Was an interesting journey getting here. Always a B (and C to be honest) student, I finally went in for more school after years of gentle needling from pop. It also didn't hurt that I found something I really wanted to do and had little knowledge background in it.

Thank heavens a no one seems to care much that undergrad schooling was in something other than "education". I guess I'd be screwed if the discipline needed anything like hard science or math. But then if I ever want to teach people about math, c'est la to me!

This time around I wanted to prove to myself that I could be a committed, excellent student. I'm sort of like the annoying non-trad older person in every class that kept raising a hand and dragging the discussion on and on, spoiling whatever sleep I was trying to catch up on as an undergrad.

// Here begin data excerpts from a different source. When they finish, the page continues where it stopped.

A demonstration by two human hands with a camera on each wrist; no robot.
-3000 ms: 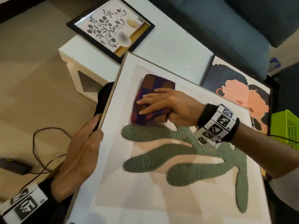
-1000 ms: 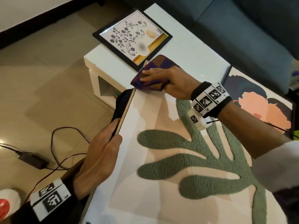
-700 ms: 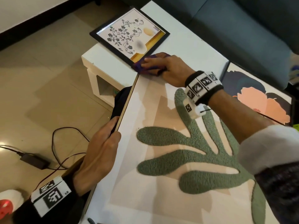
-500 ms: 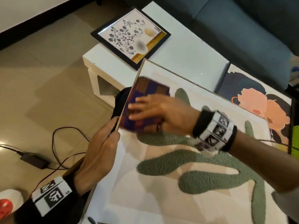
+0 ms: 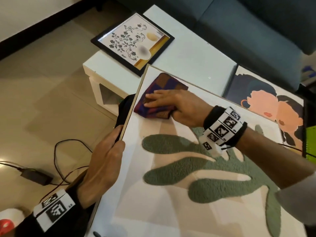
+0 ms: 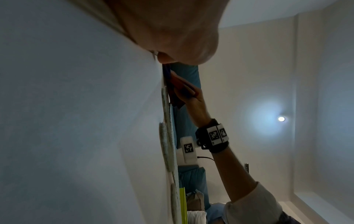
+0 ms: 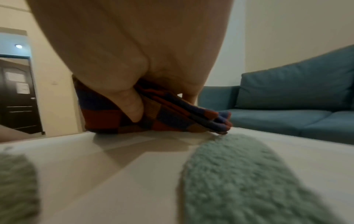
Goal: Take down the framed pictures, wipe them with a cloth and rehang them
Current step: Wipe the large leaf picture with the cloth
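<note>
A large light-framed picture (image 5: 136,202) with a fuzzy green leaf shape lies tilted across my lap. My left hand (image 5: 106,161) grips its left edge, thumb on the front, fingers behind. A folded purple, red and orange checked cloth (image 5: 162,82) lies on the picture's far left corner. My right hand (image 5: 171,101) presses it down with flat fingers. In the right wrist view the thumb is tucked into the cloth (image 7: 172,118) folds, just above the picture's glass (image 7: 134,174). The left wrist view shows the right hand (image 6: 191,97) against the picture face.
A small black-framed floral picture (image 5: 132,43) lies on the white low table (image 5: 196,57) ahead. A picture of two faces (image 5: 266,106) lies at the right, next to a green basket (image 5: 310,142). A teal sofa (image 5: 248,23) stands behind. A power adapter (image 5: 35,176) with cables lies on the floor.
My right hand swept the cloth up to the picture's far edge, back down toward my left hand, and now up again into the far left corner. The left hand kept its grip.
</note>
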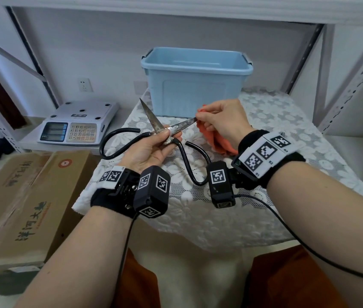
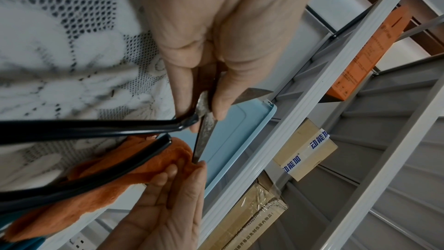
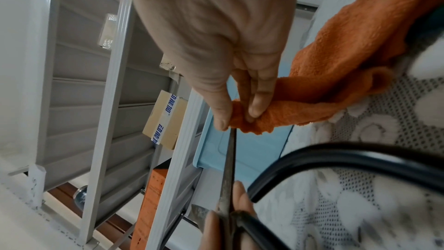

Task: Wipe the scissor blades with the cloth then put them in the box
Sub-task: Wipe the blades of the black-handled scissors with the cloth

Well, I've been pretty successful. Seven straight A's as some sort of objective measure that I'm good enough, bright enough and...well, maybe not all that liked.

I am told it doesn't really matter, 'cause in grad school the standards are a bit different. I guess that means A's are handed out less miserly.

But it mattered to me. Hey, a perfect record is something. And even if I don't get extra honors for it, it would be nice to walk with that perfect record intact.

It was not to be.

Got an A- in Statistics. It would have to be the math class! *rolls eyes* That bothered me to no end, because I knew I could have kept the streak alive had the teacher done his job a little better. That's what I was thinking. There may be some defect in my own skull that contributed, but I bled and suffered to get through that class and I know it didn't have to be as hard as it turned out.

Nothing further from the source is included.